Jawabannya, belum bisa bebas bakteri dan virus karena efluen IPAL masih
mengandung virus 50–100 pfu/L (Rao and Melnick, 1986). Sedikit saja bakteri dan
virus yang ada di kolam maturasi ke luar menuju sungai maka dapat menyebarkan
virus ke masyarakat. Potensi kontak virus dengan manusia menjadi mudah karena
air sungai digunakan untuk mandi, sikat gigi, mencuci beras dan sayur dan
aktivitas lainnya. Apalagi air limbah yang masuk ke IPAL Bojongsoang adalah air
limbah mentah tanpa klorinasi. Proses pengolahan di IPAL milik PDAM Kota
Bandung ini hanya mengandalkan peran archae
anaerob, bakteri fakultatif, bakteri aerob dan cahaya matahari. Tidak ada
preklorinasi dan postklorinasi. Apabila dilengkapi dengan preklorinasi apakah
pembasmian mikroba dan virus akan maksimum? Tidak juga. Pembasmian tidak bisa
optimal karena air limbah mentah berlimpah dengan zat padat serpihan feses.

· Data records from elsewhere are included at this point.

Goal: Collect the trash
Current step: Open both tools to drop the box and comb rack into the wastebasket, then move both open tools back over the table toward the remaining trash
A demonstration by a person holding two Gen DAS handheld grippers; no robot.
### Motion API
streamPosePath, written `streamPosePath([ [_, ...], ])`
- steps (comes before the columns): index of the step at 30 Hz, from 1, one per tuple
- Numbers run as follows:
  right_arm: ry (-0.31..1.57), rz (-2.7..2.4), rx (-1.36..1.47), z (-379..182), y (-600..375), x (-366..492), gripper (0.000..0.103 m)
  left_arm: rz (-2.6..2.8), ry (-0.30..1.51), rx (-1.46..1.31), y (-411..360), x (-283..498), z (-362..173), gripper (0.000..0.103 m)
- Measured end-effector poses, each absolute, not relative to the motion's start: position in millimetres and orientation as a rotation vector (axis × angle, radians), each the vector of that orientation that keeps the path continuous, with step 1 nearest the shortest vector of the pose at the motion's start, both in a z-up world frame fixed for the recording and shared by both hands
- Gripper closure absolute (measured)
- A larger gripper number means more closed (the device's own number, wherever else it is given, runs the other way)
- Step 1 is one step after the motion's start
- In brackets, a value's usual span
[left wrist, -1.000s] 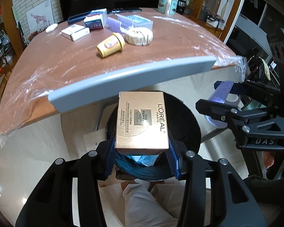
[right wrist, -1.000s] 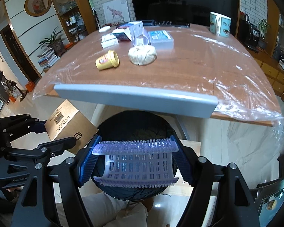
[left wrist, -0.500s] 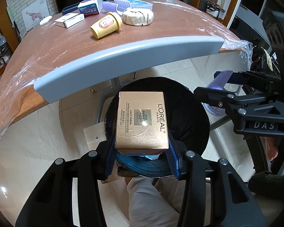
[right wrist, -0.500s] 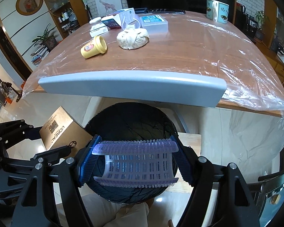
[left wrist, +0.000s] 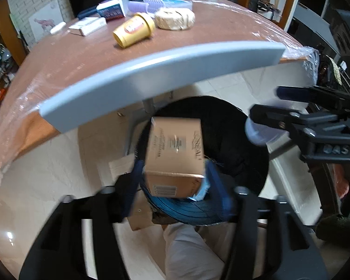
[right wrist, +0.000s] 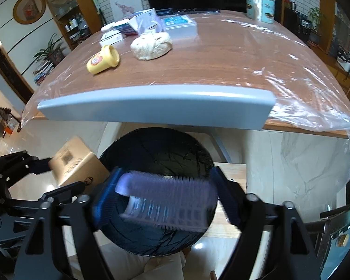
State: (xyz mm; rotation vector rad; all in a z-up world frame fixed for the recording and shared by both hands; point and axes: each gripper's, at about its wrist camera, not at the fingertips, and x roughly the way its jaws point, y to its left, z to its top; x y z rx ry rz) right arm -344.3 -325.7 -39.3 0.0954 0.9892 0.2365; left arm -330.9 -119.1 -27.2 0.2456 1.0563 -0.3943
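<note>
**Two pieces of trash poised over the bin**

Gold cardboard, a L'Oréal carton [left wrist: 175, 149], sits between the blue pads of the left hand-held gripper [left wrist: 175, 182], tilted forward and blurred. The jaws look spread slightly wider than the carton, so it appears to be slipping free rather than gripped; the blur leaves this uncertain. It hangs directly above the round bin with a black liner [left wrist: 233, 126] on the floor, the likely reason for holding it there: letting go should send it inside.

The right hand-held gripper [right wrist: 166, 198] is above the same bin [right wrist: 156, 149], with a pale purple ridged plastic tray [right wrist: 168, 200] lying across its jaws. The tray is blurred and skewed, one end near the left pad and a visible gap at the right pad, so it too seems to be coming loose. Whether the pads touch it cannot be told.

Beyond the bin is a wooden worktop [right wrist: 221, 58] under clear plastic sheeting, with a grey edge strip [right wrist: 151, 105] overhanging the bin's far side. On it lie a tipped yellow cup [right wrist: 102, 59], a cream wad of wrapping [right wrist: 151, 44], several small boxes [right wrist: 128, 26] and two mugs [right wrist: 260, 8], probably more to collect. The two grippers crowd the bin mouth side by side, and the carton is near its left rim.
</note>
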Motion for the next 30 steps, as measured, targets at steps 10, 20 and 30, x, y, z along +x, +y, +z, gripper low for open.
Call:
streamPosePath([
  [10, 0.917, 0.190, 0.143, -13, -348, -352, 0.006, -0.366, 1.006, 0.200, -110, -331, -9, 0.026],
  [20, 0.839, 0.162, 0.166, 14, -366, -345, 0.004, -0.352, 0.945, 0.144, -104, -325, 12, 0.015],
  [30, 0.764, 0.160, 0.132, 34, -366, -351, 0.004, -0.330, 0.891, 0.064, -98, -321, 34, 0.010],
])
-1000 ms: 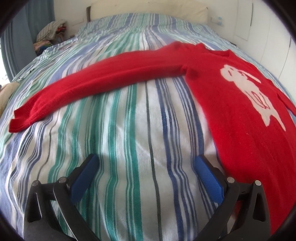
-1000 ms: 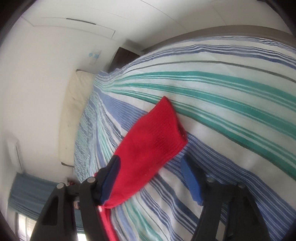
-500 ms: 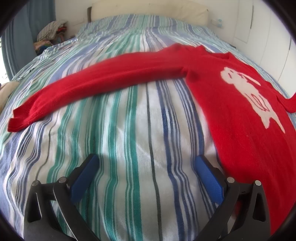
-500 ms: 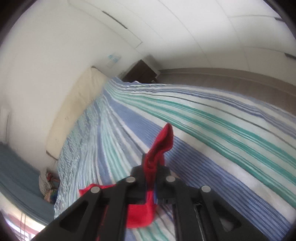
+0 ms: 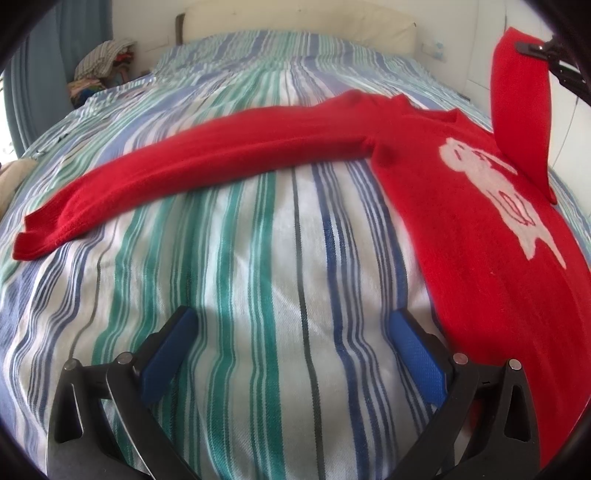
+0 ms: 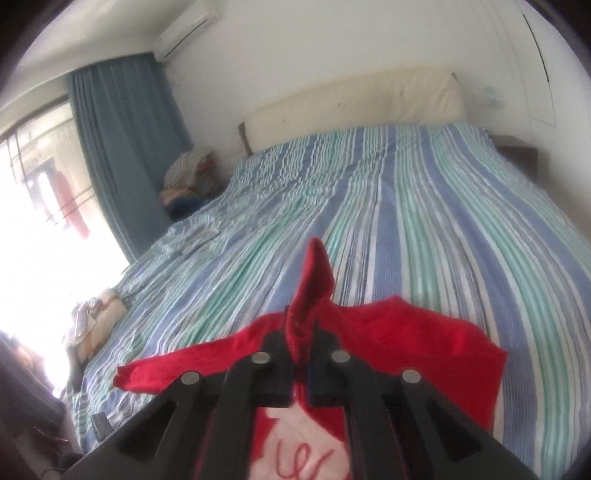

Serpihan dalam ukuran satu milimeter akan dijadikan tempat berlindung bagi
bakteri dan virus sehingga sulit disentuh oleh disinfektan klor. Klor akan
sulit mencapai bakteri dan virus yang berada di bagian dalam serpihan feses
tersebut. Bakteri, virus, dan kista protozoa terlindungi oleh zat padat yang
ada di dalam air limbah (Chen et al, 1985). Daya tahan virus juga dipengaruhi
oleh temperatur, zat organik (seperti feses), dan adanya mikroba aerob (John
and Rose, 2005; Melnick and Gerba,1980; Sobsey and Meschke, 2003).
Selain
air limbah, apakah lumpur (sludge) di
IPAL juga berbahaya? Tentu berbahaya. Sludge
adalah endapan bioflok yang terdiri atas banyak jenis mikroba dan virus. Operator IPAL sebisa mungkin tidak
kontak langsung dengan sludge tanpa
APD. Sludge atau biosludge di tiga jenis kolam tersebut berpotensi menyebarkan
patogen ke dalam air sungai, air tanah, dan tanah yang dapat meningkatkan
risiko terhadap kesehatan manusia (Zhao and Liu, 2019). Semua endapan sludge di dasar kolam anerobik,
fakultatif dan maturasi berisiko karena cahaya matahari hanya mampu mencapai
bagian permukaan air. Sinar matahari tidak mampu menembus zat padat serpihan
feses yang mengadsorbsi virus apalagi kalau berada di bagian bawah permukaan
air. Begitu juga pada waktu malam ketika tidak ada sinar matahari yang mengenai
air limbah. Padahal air limbah yang berisi virus mengalir ke sungai siang dan
malam selama 24 jam sehari.
Di
negara-negara yang sistem riulnya memenuhi syarat teknis dan operasional karena
diawali oleh perencanaan dan perancangan yang memenuhi kaidah hidrolika dan
biokimia maka strategi pemantauan bisa menjadi mudah dan tepat. IPAL-nya juga
menggunakan proses aerob seperti activated
sludge dan modifikasinya sehingga lebih mampu membasmi virus. Penggunaan activated sludge memang lebih mahal
dibandingkan dengan kolam oksidasi. Masih ada masalah sanitasi lainnya di Kota
Bandung, yaitu Buang Air Besar Sembarang (BABS) atau buang air besar di water closet (WC) di dalam rumah tetapi
disalurkan langsung ke selokan atau sungai. Perilaku seperti ini pernah
menimbulkan wabah penyakit hepatitis di India di sekitar Sungai Jumna (Yamuna).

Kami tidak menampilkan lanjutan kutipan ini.